Migrations are forward-only — downgrading from a newer chart to an older one isn't supported when migrations have already applied. If you need to roll back, restore from a database backup taken before the upgrade.

Dex storage migration

When postgres.enabled: true (the recommended setup), the chart auto-routes Dex's storage to the dex database via the same Postgres credentials. No PVC, no SQLite, no manual values flip.

If you started in lab mode (sqlite) and want to migrate to Postgres later:

  1. Set postgres.enabled: true and configure connection details
  2. Pre-create the dex database (or let the provisioning Job do it on next upgrade)
  3. Export static passwords + connectors from the SQLite store (dex CLI or direct SQL dump)
  4. helm upgrade — Dex starts against the empty Postgres dex DB
  5. Re-import passwords + connectors

There's no automated SQLite → Postgres migration in upstream Dex, so the export/import is manual.

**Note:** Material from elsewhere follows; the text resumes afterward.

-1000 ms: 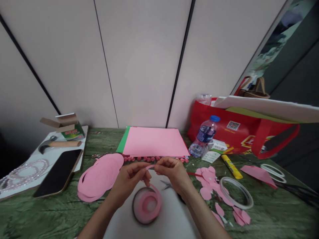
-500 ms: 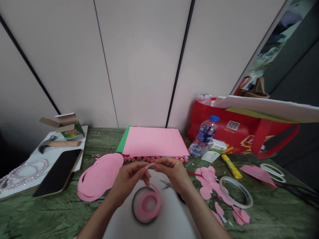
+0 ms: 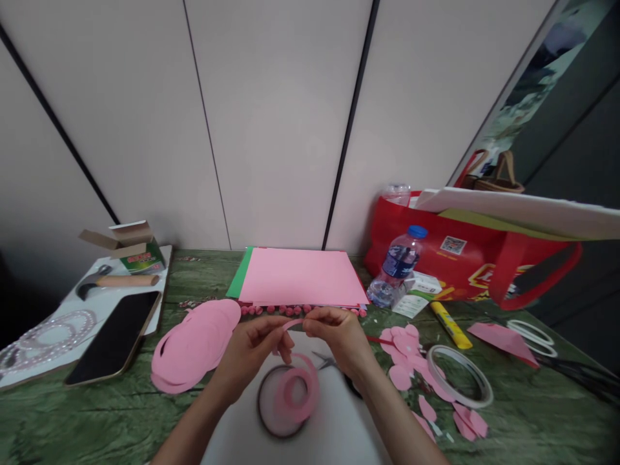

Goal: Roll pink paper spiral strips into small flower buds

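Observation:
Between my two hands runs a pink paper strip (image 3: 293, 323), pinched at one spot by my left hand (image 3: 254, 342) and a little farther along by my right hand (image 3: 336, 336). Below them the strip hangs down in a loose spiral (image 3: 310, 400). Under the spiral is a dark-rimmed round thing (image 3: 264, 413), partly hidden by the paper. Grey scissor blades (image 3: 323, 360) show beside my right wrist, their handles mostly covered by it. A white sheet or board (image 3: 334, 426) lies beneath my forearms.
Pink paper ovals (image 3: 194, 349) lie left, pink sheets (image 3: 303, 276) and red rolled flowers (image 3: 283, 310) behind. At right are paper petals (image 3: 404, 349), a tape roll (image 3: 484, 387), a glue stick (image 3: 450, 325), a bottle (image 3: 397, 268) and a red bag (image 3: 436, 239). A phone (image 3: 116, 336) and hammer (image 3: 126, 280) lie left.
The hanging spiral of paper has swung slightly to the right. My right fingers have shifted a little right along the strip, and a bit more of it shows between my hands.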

Operators on the recommended postgres path skip this entirely.

Verifying a successful upgrade

kubectl -n openzro rollout status deployment/openzro-management
kubectl -n openzro rollout status deployment/openzro-signal
kubectl -n openzro rollout status deployment/openzro-relay
kubectl -n openzro rollout status deployment/openzro-dashboard

# Quick smoke
curl -s https://openzro.example.com/dex/.well-known/openid-configuration | jq .issuer

If a rollout hangs, kubectl describe pod and kubectl logs --previous are the first diagnostics. Probes:

  • Management / signal / dashboard — TCP probe on the service port. Stuck rollout usually means the new image can't reach its database (postgres) or its broker (NATS embedded peer connection refused) — check the management/signal logs first.
  • RelayhttpGet /metrics on port 9090 (HTTP plaintext). TLS handshake on the public port (33080) does not pollute logs.